### Work request
Please return every line below that contains the string "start".

______________________________

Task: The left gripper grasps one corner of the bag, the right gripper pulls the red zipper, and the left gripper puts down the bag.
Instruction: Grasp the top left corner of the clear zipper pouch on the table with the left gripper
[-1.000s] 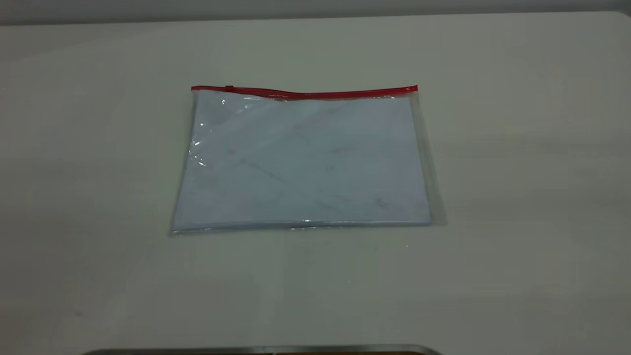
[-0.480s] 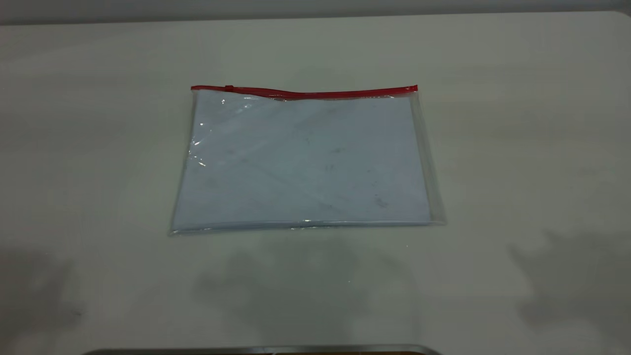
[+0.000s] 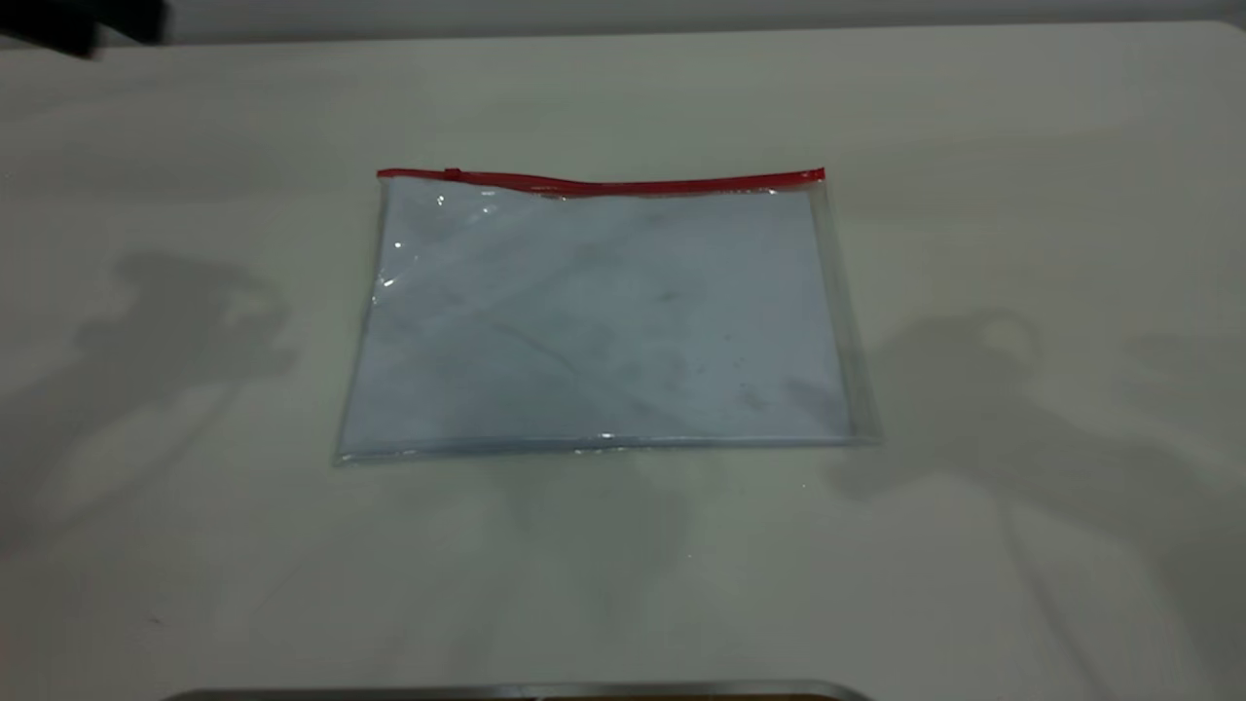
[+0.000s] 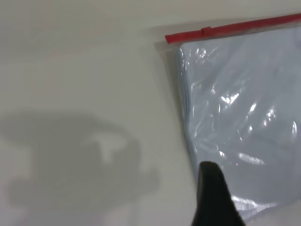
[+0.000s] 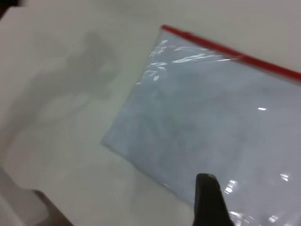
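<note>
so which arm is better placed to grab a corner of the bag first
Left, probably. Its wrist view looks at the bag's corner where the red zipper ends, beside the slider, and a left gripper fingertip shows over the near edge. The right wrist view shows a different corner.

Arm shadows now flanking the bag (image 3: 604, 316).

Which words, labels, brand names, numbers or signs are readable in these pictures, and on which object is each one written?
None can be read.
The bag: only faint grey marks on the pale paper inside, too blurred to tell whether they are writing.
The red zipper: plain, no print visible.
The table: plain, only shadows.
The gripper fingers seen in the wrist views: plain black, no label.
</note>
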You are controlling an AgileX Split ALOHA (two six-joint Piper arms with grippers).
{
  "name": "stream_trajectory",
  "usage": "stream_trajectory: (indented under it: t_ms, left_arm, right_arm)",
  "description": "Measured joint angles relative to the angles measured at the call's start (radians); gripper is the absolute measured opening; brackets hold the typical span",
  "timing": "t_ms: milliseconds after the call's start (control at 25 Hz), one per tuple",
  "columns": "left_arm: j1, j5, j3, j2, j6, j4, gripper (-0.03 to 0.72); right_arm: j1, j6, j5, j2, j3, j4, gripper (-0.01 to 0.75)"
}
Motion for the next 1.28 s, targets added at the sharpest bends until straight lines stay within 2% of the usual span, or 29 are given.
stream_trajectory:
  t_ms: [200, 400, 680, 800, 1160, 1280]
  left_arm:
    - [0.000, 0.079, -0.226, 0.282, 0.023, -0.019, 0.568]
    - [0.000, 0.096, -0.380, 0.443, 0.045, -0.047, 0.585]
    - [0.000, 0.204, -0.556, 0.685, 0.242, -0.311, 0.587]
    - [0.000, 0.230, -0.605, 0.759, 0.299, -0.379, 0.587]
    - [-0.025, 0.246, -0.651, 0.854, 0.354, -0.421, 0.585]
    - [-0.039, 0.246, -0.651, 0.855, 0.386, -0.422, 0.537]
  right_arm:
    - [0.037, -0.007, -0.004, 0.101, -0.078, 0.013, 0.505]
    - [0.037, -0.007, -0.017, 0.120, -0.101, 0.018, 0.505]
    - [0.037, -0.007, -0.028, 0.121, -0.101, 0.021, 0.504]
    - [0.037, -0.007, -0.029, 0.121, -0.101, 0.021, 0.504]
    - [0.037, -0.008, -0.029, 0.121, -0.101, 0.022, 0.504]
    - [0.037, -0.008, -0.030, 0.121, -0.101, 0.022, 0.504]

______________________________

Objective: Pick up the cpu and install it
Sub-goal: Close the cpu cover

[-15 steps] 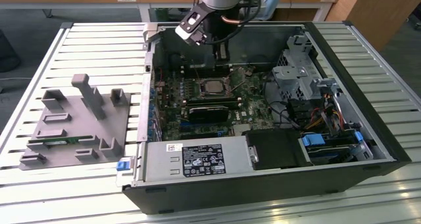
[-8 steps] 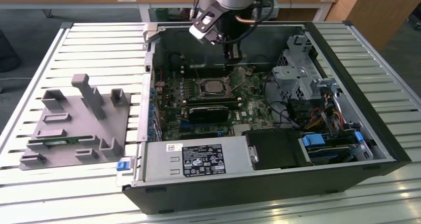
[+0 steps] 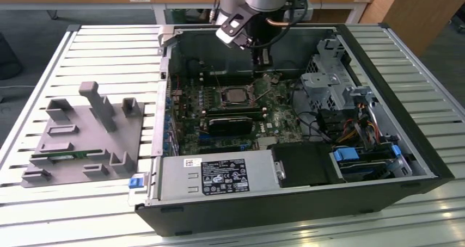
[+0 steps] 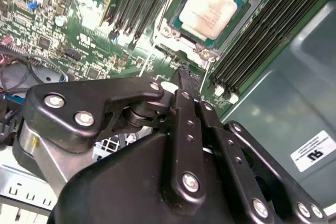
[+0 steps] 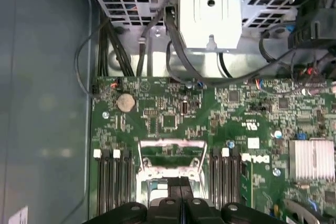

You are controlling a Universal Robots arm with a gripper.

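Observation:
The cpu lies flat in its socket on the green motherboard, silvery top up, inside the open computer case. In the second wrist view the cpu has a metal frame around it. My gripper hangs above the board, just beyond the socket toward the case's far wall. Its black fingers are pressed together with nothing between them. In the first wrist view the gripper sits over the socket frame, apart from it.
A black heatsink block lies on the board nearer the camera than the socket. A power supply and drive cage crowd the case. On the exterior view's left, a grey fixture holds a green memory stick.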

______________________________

### Solution to the problem
  "description": "Measured joint angles relative to the angles measured at the call's start (radians); gripper is the absolute measured opening; brackets hold the typical span",
  "timing": "t_ms: milliseconds after the call's start (control at 25 Hz), one per tuple",

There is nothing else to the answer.